▶ Goal of the exercise
Print out every record below, exactly as written.

▶ Raw data

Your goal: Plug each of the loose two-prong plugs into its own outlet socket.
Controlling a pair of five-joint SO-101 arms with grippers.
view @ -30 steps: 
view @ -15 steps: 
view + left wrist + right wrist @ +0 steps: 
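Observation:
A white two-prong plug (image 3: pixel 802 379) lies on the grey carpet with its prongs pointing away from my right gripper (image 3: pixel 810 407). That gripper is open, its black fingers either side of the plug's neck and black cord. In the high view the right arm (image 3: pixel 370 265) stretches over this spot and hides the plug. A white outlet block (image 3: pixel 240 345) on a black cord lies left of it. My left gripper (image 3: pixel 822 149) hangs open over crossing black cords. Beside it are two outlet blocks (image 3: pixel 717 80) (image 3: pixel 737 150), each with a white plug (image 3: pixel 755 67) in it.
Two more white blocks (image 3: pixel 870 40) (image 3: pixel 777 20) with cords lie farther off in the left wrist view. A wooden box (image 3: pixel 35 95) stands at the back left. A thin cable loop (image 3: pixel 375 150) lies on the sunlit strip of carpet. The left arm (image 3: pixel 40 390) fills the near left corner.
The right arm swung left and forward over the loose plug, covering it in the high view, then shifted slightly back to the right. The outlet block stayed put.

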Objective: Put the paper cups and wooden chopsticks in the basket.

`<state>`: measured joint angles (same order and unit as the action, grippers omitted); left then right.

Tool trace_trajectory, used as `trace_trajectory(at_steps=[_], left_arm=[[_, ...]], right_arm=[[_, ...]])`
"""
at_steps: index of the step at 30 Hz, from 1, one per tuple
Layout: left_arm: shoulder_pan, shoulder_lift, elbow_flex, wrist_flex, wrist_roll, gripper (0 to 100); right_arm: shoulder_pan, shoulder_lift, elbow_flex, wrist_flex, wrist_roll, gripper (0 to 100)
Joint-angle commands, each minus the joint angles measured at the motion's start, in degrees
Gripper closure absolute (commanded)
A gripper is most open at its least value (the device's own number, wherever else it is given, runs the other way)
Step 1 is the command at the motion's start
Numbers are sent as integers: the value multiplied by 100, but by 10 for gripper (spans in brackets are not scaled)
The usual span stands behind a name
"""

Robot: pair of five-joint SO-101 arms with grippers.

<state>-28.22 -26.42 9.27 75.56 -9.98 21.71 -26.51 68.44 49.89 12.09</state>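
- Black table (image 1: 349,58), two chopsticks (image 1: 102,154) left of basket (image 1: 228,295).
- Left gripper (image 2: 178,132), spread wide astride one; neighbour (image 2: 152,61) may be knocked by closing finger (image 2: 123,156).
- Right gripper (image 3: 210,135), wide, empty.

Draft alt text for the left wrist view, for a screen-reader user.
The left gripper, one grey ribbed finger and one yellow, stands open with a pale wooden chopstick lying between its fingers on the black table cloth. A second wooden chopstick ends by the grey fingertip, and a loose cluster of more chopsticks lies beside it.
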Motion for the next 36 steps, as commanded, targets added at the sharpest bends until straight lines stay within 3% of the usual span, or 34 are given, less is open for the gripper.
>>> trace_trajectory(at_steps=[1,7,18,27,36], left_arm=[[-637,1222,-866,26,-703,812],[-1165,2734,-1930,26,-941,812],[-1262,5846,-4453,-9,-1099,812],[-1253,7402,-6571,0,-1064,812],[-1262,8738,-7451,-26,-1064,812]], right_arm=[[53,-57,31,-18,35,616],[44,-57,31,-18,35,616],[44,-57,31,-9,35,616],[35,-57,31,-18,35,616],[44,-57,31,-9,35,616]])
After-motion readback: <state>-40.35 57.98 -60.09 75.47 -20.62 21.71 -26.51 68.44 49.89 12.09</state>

▶ Exercise solution
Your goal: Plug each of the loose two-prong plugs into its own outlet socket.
Controlling a pair of five-joint SO-101 arms with grippers.
view @ -30 steps: 
view @ -15 steps: 
view + left wrist + right wrist @ +0 steps: 
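Observation:
A white two-prong plug (image 3: pixel 802 379) lies on the grey carpet with its prongs pointing away from my right gripper (image 3: pixel 810 407). That gripper is open, its black fingers either side of the plug's neck and black cord. In the high view the right arm (image 3: pixel 370 265) stretches over this spot and hides the plug. A white outlet block (image 3: pixel 240 345) on a black cord lies left of it. My left gripper (image 3: pixel 822 149) hangs open over crossing black cords. Beside it are two outlet blocks (image 3: pixel 717 80) (image 3: pixel 737 150), each with a white plug (image 3: pixel 755 67) in it.
Two more white blocks (image 3: pixel 870 40) (image 3: pixel 777 20) with cords lie farther off in the left wrist view. A wooden box (image 3: pixel 35 95) stands at the back left. A thin cable loop (image 3: pixel 375 150) lies on the sunlit strip of carpet. The left arm (image 3: pixel 40 390) fills the near left corner.
The right arm swung left and forward over the loose plug, covering it in the high view, then shifted slightly back to the right. The outlet block stayed put.
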
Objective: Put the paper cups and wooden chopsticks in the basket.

`<state>`: measured joint angles (same order and unit as the action, grippers omitted); left then right.

Tool trace_trajectory, used as `trace_trajectory(at_steps=[_], left_arm=[[_, ...]], right_arm=[[_, ...]])`
"""
at_steps: index of the step at 30 Hz, from 1, one per tuple
Layout: left_arm: shoulder_pan, shoulder_lift, elbow_flex, wrist_flex, wrist_roll, gripper (0 to 100); right_arm: shoulder_pan, shoulder_lift, elbow_flex, wrist_flex, wrist_roll, gripper (0 to 100)
Joint-angle commands, each minus the joint angles measured at the motion's start, in degrees
Gripper closure absolute (commanded)
A gripper is most open at its least value (the device's own number, wherever else it is given, runs the other way)
Step 1 is the command at the motion's start
Numbers are sent as integers: the value multiplied by 100, but by 10 for gripper (spans in brackets are not scaled)
The usual span stands behind a name
"""

Robot: pair of five-joint SO-101 arms with grippers.

<state>-28.22 -26.42 9.27 75.56 -9.98 21.71 -26.51 68.44 49.89 12.09</state>
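- Black table (image 1: 349,58), two chopsticks (image 1: 102,154) left of basket (image 1: 228,295).
- Left gripper (image 2: 178,132), spread wide astride one; neighbour (image 2: 152,61) may be knocked by closing finger (image 2: 123,156).
- Right gripper (image 3: 210,135), wide, empty.

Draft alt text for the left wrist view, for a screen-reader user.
The left gripper, one grey ribbed finger and one yellow, stands open with a pale wooden chopstick lying between its fingers on the black table cloth. A second wooden chopstick ends by the grey fingertip, and a loose cluster of more chopsticks lies beside it.
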Motion for the next 36 steps, as commanded, targets added at the sharpest bends until straight lines stay within 3% of the usual span, or 34 are given, less is open for the gripper.
>>> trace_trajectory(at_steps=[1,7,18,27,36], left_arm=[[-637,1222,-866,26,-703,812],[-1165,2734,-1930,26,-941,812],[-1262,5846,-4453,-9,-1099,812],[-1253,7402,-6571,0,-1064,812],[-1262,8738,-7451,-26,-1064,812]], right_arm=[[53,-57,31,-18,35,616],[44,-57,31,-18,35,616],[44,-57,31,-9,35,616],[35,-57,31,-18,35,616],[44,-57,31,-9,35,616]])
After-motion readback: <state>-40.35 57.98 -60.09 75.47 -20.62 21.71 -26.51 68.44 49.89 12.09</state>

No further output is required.